If Community Shop doesn’t look like a supermarket from the outside, it makes up for it once you get through the doors. Its aisles are bulging with products from almost all the major supermarkets.
In a surreal inversion of the usual juxtaposition on-shelf of big brands, Asda own-label products sit alongside Tesco lines, while Morrisons snuggles up to M&S. Odd enough in itself, but what’s full-on crazy are the prices. Everything you would expect to find in a supermarket is here - yet costs 70% less on average.
And that’s not because the shelves are dominated by basic lines. While the odd M Savers or Tesco Everyday Value item is dotted around, the smart purple livery of Asda Extra Special is far more prevalent - as is M&S, Co-op Truly Irresistible and Tesco Finest.
So how is Community Shop able to offer premium products at prices that would make even the hardest discounter wince?
Community Shop is the brainchild of John Marren, who has operated residual food giant Company Shop for 43 years. Under the Company Shop model, manufacturers who contribute surplus food to the £35m turnover network of 40 shops can have a Company Shop on their own site and offer discounted food to employees.
Inevitably, charities were constantly calling looking for surplus food, says Sarah Dunwell, director of environment and social affairs at Company Shop, but the “contracts we had forbade us from doing that it had to be sold to staff shops”. So Community Shop was dreamt up to “bring the shops out of the factories on to the high street, and open up membership from within the food industry to people in food poverty”.
The first store opened on 8 December in Goldthorpe, Barnsley, to “fantastic” publicity, says Dunwell. “At one point we had Sky, ITV, BBC, Channel 4 and Al Jazeera in here filming, and I’ve got a Chinese TV crew coming next Wednesday, because last week they misread the map and ended up in Barnet not Barnsley!”
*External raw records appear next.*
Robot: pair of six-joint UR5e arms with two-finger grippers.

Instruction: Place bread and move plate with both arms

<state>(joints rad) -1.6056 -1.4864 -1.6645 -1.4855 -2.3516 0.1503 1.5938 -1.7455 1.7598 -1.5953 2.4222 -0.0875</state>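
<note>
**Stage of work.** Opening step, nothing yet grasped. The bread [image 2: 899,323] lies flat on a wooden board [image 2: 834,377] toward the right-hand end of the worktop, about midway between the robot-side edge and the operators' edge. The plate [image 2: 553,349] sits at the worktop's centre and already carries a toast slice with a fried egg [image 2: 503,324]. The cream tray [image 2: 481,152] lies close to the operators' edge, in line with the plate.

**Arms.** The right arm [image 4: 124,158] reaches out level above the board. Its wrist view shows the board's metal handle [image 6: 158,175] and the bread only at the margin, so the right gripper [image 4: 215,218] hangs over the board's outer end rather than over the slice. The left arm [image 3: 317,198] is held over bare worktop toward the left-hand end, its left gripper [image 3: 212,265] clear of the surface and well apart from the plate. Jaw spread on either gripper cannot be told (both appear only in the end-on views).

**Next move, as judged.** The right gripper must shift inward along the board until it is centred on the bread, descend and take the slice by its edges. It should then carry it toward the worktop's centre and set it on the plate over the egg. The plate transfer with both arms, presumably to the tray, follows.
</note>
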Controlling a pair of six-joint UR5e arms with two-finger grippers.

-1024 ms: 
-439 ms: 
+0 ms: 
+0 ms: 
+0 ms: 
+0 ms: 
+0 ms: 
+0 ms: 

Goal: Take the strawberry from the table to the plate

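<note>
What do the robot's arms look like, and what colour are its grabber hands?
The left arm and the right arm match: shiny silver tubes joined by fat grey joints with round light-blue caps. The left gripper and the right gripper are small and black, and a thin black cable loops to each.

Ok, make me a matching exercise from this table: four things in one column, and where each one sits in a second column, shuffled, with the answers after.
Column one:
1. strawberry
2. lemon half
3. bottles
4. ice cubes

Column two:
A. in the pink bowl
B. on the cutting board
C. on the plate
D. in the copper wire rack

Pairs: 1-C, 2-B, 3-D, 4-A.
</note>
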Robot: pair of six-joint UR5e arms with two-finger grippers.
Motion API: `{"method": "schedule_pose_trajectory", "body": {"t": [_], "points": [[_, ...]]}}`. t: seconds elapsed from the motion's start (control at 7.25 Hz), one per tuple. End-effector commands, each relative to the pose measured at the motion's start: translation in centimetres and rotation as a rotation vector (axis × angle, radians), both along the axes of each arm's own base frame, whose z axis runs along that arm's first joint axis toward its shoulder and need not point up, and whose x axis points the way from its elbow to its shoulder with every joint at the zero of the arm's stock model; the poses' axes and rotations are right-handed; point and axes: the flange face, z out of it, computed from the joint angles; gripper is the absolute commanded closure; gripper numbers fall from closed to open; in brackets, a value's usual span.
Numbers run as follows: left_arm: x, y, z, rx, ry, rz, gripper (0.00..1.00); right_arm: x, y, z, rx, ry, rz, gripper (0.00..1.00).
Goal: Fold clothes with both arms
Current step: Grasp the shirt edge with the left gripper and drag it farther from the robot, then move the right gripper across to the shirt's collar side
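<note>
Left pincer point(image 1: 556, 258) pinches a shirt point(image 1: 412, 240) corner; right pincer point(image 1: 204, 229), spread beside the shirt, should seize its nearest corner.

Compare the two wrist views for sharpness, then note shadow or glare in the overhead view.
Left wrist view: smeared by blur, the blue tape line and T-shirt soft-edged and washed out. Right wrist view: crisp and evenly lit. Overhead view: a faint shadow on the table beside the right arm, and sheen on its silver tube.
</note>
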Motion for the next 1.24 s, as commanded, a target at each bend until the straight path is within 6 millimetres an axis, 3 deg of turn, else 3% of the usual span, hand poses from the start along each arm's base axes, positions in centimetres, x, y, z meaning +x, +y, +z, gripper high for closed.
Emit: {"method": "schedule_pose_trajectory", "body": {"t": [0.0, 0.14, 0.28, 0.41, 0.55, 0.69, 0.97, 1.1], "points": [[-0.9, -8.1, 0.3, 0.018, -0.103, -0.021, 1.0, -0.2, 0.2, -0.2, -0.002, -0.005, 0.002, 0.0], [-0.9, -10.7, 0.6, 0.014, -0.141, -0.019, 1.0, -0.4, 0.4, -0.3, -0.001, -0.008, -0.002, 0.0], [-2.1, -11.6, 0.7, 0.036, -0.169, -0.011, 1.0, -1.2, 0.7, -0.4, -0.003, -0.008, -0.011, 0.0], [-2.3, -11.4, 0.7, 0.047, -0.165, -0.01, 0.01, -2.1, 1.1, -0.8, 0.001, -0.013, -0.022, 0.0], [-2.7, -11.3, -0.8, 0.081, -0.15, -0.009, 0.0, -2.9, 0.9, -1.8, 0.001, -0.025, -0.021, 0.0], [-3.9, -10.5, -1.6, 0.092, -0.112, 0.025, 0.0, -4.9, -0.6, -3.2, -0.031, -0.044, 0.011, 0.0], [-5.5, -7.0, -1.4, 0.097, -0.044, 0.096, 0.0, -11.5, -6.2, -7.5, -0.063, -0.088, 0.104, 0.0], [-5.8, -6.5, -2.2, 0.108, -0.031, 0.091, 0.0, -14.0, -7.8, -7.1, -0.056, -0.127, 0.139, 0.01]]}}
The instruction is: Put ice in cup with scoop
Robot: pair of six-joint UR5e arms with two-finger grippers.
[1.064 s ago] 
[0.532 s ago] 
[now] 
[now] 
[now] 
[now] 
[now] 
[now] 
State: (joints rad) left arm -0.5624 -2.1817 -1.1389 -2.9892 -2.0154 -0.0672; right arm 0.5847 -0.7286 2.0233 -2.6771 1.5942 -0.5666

The reason for the media frenzy is that this ‘social supermarket’ is a UK first. Membership is capped at 500 and limited to jobseekers, those in work but on benefits and those on pension credits who live within half a mile. The tight radius reflects the fact that the store is located in a “really tough, deprived area, with complex, chaotic needs”.
Running the store is equally complex. Because the store sells surplus stock, it is impossible to predict what will arrive or what volumes it will arrive in.
The majority ends up at Community Shop for cosmetic reasons. Dunwell picks up a jar of sauce labelled 390g instead of 200g. “Someone has put the wrong label on it. Asda can’t sell it, but the product is perfect.”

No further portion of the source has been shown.